▶ **What you have to do**: Determine how many lines in the listing hold "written" and give only that number.

▶ **Data for this task**:
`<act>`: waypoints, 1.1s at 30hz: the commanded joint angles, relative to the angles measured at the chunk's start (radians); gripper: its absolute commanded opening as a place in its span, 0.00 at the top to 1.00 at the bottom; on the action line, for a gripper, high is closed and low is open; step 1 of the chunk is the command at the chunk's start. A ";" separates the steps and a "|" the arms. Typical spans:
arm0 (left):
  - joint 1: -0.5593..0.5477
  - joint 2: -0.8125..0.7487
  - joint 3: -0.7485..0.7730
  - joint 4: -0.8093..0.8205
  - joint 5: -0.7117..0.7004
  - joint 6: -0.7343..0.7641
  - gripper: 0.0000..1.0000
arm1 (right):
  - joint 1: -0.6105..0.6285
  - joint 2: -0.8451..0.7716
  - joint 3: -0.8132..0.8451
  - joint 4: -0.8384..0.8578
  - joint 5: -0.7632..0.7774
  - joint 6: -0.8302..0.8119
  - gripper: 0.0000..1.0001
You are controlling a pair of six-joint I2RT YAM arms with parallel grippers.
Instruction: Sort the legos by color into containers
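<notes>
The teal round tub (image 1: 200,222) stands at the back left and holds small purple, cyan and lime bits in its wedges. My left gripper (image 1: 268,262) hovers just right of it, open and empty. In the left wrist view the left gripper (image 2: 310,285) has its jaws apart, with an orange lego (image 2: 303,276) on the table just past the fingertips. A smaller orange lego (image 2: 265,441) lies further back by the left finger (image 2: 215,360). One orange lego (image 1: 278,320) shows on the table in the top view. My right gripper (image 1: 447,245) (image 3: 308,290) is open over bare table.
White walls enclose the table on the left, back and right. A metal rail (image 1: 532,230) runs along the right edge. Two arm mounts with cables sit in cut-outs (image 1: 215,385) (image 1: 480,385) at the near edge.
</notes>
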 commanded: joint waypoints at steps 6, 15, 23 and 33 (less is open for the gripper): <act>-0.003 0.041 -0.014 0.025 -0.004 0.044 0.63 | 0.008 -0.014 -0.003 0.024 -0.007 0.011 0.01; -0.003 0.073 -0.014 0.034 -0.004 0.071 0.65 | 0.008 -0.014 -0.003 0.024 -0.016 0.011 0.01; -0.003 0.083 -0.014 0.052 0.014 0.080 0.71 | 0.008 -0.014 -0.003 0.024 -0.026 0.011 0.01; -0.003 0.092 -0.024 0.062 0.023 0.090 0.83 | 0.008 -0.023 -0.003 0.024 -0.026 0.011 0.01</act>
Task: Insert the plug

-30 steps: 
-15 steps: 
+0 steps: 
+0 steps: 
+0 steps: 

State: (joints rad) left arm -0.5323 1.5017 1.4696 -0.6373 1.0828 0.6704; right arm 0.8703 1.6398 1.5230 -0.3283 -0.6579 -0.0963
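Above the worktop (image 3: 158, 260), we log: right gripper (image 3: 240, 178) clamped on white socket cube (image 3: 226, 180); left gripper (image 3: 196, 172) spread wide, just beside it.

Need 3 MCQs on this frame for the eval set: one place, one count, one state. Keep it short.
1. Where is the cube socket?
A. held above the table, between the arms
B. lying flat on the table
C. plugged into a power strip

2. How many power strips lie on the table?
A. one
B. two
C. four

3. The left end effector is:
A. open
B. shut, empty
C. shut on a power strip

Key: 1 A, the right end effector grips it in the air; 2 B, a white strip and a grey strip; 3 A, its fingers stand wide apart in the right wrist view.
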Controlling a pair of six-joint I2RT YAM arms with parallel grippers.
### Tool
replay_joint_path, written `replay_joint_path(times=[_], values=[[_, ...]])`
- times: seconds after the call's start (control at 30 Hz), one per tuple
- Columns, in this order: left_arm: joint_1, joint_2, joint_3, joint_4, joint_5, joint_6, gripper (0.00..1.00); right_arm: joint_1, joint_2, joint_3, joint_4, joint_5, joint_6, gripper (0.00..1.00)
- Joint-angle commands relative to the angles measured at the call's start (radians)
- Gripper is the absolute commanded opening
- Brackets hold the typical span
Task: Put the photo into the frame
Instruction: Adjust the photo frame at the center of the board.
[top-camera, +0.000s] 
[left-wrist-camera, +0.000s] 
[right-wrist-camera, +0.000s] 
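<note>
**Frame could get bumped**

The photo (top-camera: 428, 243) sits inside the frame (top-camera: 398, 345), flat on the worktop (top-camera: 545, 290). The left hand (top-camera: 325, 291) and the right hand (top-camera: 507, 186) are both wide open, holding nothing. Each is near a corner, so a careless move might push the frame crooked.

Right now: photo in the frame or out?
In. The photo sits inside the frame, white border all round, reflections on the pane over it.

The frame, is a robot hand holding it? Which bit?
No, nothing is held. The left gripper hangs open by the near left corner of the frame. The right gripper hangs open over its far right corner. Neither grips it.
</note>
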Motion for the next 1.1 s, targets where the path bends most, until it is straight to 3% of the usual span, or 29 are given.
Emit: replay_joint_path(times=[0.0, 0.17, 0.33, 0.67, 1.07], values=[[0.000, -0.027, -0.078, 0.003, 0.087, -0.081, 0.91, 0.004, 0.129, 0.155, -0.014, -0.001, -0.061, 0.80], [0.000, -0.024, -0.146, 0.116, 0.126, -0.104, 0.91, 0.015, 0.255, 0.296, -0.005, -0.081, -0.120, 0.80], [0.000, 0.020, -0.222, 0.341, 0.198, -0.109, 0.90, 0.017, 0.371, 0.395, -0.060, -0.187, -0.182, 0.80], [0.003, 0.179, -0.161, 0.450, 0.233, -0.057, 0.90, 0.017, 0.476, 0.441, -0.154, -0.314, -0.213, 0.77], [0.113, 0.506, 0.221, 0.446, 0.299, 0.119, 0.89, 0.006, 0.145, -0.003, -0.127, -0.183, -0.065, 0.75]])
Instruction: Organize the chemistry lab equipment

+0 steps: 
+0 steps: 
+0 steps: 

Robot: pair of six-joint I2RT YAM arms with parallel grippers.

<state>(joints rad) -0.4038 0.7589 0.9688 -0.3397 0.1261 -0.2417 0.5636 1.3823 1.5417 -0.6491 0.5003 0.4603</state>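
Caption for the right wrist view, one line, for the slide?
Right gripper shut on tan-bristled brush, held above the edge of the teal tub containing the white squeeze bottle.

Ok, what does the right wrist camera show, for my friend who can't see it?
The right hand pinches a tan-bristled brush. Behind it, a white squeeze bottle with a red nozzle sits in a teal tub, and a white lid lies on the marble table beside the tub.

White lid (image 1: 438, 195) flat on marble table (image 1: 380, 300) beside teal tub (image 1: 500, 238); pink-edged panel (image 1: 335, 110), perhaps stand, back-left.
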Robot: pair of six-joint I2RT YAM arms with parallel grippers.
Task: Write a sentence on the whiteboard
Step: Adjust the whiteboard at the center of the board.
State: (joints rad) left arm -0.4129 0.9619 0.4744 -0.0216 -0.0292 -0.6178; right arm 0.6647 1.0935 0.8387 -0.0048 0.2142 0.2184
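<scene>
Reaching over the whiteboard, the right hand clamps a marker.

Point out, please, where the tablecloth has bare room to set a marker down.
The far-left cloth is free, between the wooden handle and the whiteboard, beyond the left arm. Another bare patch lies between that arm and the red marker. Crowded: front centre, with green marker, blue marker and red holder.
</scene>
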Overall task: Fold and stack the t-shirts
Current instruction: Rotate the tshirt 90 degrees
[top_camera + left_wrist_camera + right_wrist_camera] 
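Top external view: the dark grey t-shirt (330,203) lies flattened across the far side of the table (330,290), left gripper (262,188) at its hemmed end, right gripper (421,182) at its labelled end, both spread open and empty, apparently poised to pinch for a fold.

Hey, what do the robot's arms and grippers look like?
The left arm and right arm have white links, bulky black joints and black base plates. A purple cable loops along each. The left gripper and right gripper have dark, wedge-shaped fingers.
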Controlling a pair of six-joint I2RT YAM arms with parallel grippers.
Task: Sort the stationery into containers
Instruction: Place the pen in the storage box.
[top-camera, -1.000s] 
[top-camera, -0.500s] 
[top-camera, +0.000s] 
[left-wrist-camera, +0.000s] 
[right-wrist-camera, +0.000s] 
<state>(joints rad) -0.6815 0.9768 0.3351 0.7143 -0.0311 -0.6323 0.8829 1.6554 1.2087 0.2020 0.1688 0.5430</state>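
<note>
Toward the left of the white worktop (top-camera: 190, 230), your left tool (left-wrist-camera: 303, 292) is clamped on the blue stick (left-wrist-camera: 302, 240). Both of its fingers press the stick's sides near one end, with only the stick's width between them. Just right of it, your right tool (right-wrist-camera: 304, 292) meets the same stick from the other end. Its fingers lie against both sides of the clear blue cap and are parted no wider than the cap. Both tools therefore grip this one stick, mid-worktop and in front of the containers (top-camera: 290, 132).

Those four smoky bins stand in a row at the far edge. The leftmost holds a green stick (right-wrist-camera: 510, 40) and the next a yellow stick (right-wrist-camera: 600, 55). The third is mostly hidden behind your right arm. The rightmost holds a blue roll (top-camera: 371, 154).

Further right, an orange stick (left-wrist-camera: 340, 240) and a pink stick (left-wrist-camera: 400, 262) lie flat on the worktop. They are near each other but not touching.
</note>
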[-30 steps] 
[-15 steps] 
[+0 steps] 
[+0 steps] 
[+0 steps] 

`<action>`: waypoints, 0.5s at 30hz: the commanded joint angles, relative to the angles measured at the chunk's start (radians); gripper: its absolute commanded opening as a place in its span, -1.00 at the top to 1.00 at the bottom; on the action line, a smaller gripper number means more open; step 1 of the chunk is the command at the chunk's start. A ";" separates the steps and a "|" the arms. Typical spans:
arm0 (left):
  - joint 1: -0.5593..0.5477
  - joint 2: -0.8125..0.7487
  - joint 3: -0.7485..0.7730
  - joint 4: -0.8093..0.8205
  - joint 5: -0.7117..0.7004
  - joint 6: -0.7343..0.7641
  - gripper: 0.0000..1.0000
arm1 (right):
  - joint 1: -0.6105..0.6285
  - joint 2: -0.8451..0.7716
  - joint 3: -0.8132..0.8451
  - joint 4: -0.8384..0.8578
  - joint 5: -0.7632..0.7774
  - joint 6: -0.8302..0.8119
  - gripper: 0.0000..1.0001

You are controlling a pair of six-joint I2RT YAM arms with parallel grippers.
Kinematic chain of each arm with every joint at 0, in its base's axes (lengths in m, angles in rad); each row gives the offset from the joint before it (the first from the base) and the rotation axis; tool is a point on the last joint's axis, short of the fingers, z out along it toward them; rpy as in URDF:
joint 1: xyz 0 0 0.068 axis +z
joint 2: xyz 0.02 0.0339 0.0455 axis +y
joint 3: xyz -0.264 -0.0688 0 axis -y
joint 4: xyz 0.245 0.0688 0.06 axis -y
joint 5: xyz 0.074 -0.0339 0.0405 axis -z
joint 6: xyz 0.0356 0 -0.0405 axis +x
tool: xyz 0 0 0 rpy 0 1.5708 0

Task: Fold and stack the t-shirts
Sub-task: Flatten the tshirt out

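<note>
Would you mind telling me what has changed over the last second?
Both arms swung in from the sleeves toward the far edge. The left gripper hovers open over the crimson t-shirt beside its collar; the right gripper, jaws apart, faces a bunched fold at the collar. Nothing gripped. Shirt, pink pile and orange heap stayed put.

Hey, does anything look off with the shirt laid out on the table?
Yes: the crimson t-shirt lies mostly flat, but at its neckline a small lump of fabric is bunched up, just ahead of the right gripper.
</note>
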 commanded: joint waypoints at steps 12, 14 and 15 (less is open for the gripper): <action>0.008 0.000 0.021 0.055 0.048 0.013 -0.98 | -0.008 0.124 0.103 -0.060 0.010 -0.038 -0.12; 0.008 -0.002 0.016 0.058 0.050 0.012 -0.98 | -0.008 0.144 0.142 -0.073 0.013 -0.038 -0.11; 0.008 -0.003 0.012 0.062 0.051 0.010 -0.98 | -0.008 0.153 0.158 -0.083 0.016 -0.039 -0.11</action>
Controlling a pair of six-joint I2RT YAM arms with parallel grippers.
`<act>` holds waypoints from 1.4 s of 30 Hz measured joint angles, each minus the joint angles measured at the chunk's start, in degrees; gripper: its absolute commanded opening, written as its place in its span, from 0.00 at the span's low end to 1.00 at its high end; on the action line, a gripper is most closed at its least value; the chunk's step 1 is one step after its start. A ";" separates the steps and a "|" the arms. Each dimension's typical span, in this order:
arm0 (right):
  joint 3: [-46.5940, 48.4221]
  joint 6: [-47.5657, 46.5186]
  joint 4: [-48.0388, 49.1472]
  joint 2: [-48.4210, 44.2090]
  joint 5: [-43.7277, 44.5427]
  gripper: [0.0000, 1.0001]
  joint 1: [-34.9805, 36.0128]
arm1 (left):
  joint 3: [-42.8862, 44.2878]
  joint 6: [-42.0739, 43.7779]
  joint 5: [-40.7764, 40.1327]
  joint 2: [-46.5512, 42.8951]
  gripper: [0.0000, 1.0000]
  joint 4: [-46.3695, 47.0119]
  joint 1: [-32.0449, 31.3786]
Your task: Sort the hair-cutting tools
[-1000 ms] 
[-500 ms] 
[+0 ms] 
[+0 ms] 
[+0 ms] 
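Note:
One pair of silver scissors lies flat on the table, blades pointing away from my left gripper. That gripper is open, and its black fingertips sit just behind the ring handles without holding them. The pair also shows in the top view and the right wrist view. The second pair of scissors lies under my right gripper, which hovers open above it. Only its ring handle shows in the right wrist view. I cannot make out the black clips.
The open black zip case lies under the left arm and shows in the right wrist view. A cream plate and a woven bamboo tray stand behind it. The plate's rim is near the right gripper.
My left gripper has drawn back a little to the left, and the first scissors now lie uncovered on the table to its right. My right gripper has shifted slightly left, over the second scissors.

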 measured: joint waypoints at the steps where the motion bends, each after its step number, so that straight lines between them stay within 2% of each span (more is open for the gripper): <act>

▶ **Solution to this problem**: 2